WHAT NEEDS TO BE DONE
An exact copy of all entries is the expected answer.

(Data entries)
★ ★ ★ ★ ★ ★ ★

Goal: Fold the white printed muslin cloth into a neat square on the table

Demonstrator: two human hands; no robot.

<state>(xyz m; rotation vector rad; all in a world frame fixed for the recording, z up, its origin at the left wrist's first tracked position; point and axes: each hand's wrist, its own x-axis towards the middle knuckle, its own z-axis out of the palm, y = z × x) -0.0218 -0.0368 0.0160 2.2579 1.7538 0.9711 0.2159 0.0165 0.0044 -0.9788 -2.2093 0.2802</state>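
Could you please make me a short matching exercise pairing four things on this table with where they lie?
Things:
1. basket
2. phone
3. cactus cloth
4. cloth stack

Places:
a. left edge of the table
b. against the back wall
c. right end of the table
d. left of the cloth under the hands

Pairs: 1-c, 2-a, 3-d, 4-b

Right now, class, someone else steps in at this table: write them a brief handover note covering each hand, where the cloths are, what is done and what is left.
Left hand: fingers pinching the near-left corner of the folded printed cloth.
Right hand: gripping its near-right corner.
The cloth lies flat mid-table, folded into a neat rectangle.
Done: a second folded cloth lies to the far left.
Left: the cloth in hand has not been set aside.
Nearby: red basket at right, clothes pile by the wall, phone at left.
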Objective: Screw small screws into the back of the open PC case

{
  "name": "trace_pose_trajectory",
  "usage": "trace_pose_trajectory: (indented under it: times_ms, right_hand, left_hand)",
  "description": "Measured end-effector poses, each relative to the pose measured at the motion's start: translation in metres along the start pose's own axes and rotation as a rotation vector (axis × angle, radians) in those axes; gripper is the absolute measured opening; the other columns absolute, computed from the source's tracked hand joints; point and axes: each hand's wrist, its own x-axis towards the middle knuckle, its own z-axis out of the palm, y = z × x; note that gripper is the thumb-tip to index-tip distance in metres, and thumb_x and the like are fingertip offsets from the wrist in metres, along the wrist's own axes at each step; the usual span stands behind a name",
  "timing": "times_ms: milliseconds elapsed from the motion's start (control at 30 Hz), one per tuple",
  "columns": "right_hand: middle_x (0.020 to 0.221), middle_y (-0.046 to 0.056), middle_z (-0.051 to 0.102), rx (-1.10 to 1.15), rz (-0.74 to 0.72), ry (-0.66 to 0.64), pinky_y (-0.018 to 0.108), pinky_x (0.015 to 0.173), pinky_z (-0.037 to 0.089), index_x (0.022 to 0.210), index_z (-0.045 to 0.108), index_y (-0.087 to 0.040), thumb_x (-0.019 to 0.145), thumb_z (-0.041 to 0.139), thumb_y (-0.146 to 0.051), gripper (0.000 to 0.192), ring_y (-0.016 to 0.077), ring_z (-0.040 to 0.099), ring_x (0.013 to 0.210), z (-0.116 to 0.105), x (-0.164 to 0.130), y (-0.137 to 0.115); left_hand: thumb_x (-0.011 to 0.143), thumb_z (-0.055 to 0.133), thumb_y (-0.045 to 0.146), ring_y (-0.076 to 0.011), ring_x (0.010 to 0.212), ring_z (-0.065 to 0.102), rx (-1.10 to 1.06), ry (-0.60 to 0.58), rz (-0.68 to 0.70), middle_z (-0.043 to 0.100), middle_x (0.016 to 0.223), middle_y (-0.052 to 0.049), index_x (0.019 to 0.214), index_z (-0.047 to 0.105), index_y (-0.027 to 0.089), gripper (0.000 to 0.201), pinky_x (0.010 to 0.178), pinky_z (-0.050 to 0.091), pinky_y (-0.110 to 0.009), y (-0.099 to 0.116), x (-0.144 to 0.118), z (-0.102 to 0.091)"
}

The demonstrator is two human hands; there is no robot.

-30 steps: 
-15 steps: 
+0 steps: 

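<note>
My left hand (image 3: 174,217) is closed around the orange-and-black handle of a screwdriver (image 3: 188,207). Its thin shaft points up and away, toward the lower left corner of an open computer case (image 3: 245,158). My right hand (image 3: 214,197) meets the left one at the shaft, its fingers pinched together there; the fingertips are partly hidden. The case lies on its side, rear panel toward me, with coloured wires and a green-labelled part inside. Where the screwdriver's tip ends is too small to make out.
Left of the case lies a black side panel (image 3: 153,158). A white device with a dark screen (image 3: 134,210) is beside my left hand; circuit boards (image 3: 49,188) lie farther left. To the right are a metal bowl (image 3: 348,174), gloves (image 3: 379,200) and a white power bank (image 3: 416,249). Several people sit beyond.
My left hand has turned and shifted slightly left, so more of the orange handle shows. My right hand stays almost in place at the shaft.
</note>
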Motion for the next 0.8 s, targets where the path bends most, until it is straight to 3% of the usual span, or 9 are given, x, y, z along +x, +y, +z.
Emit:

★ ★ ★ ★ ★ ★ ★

TASK RESULT
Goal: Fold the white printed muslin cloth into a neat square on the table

Demonstrator: two human hands; no robot.

<state>(xyz m; rotation vector rad; all in a world frame fixed for the recording, z up, its origin at the left wrist's first tracked position; point and axes: each hand's wrist, its own x-axis towards the middle knuckle, its own z-axis out of the palm, y = z × x) -0.0218 -0.0368 0.0160 2.2579 1.7538 0.9711 0.2159 0.0165 0.0044 -0.9788 -2.2093 0.2802</state>
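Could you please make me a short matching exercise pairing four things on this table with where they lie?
Things:
1. basket
2. phone
3. cactus cloth
4. cloth stack

Places:
a. left edge of the table
b. against the back wall
c. right end of the table
d. left of the cloth under the hands

Pairs: 1-c, 2-a, 3-d, 4-b

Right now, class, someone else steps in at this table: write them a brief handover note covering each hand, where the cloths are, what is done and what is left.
Left hand: fingers pinching the near-left corner of the folded printed cloth.
Right hand: gripping its near-right corner.
The cloth lies flat mid-table, folded into a neat rectangle.
Done: a second folded cloth lies to the far left.
Left: the cloth in hand has not been set aside.
Nearby: red basket at right, clothes pile by the wall, phone at left.
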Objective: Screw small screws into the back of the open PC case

{
  "name": "trace_pose_trajectory",
  "usage": "trace_pose_trajectory: (indented under it: times_ms, right_hand, left_hand)",
  "description": "Measured end-effector poses, each relative to the pose measured at the motion's start: translation in metres along the start pose's own axes and rotation as a rotation vector (axis × angle, radians) in those axes; gripper is the absolute measured opening; the other columns absolute, computed from the source's tracked hand joints; point and axes: each hand's wrist, its own x-axis towards the middle knuckle, its own z-axis out of the palm, y = z × x; note that gripper is the thumb-tip to index-tip distance in metres, and thumb_x and the like are fingertip offsets from the wrist in metres, along the wrist's own axes at each step; the usual span stands behind a name",
  "timing": "times_ms: milliseconds elapsed from the motion's start (control at 30 Hz), one per tuple",
  "columns": "right_hand: middle_x (0.020 to 0.221), middle_y (-0.046 to 0.056), middle_z (-0.051 to 0.102), rx (-1.10 to 1.15), rz (-0.74 to 0.72), ry (-0.66 to 0.64), pinky_y (-0.018 to 0.108), pinky_x (0.015 to 0.173), pinky_z (-0.037 to 0.089), index_x (0.022 to 0.210), index_z (-0.045 to 0.108), index_y (-0.087 to 0.040), thumb_x (-0.019 to 0.145), thumb_z (-0.041 to 0.139), thumb_y (-0.146 to 0.051), gripper (0.000 to 0.192), ring_y (-0.016 to 0.077), ring_z (-0.040 to 0.099), ring_x (0.013 to 0.210), z (-0.116 to 0.105), x (-0.164 to 0.130), y (-0.137 to 0.115); left_hand: thumb_x (-0.011 to 0.143), thumb_z (-0.055 to 0.133), thumb_y (-0.045 to 0.146), ring_y (-0.076 to 0.011), ring_x (0.010 to 0.212), ring_z (-0.065 to 0.102), rx (-1.10 to 1.06), ry (-0.60 to 0.58), rz (-0.68 to 0.70), middle_z (-0.043 to 0.100), middle_x (0.016 to 0.223), middle_y (-0.052 to 0.049), index_x (0.019 to 0.214), index_z (-0.047 to 0.105), index_y (-0.027 to 0.089), gripper (0.000 to 0.201), pinky_x (0.010 to 0.178), pinky_z (-0.050 to 0.091), pinky_y (-0.110 to 0.009), y (-0.099 to 0.116), x (-0.144 to 0.118), z (-0.102 to 0.091)"
}

The demonstrator is two human hands; there is no robot.

-30 steps: 
-15 steps: 
+0 steps: 

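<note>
My left hand (image 3: 174,217) is closed around the orange-and-black handle of a screwdriver (image 3: 188,207). Its thin shaft points up and away, toward the lower left corner of an open computer case (image 3: 245,158). My right hand (image 3: 214,197) meets the left one at the shaft, its fingers pinched together there; the fingertips are partly hidden. The case lies on its side, rear panel toward me, with coloured wires and a green-labelled part inside. Where the screwdriver's tip ends is too small to make out.
Left of the case lies a black side panel (image 3: 153,158). A white device with a dark screen (image 3: 134,210) is beside my left hand; circuit boards (image 3: 49,188) lie farther left. To the right are a metal bowl (image 3: 348,174), gloves (image 3: 379,200) and a white power bank (image 3: 416,249). Several people sit beyond.
My left hand has turned and shifted slightly left, so more of the orange handle shows. My right hand stays almost in place at the shaft.
</note>
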Motion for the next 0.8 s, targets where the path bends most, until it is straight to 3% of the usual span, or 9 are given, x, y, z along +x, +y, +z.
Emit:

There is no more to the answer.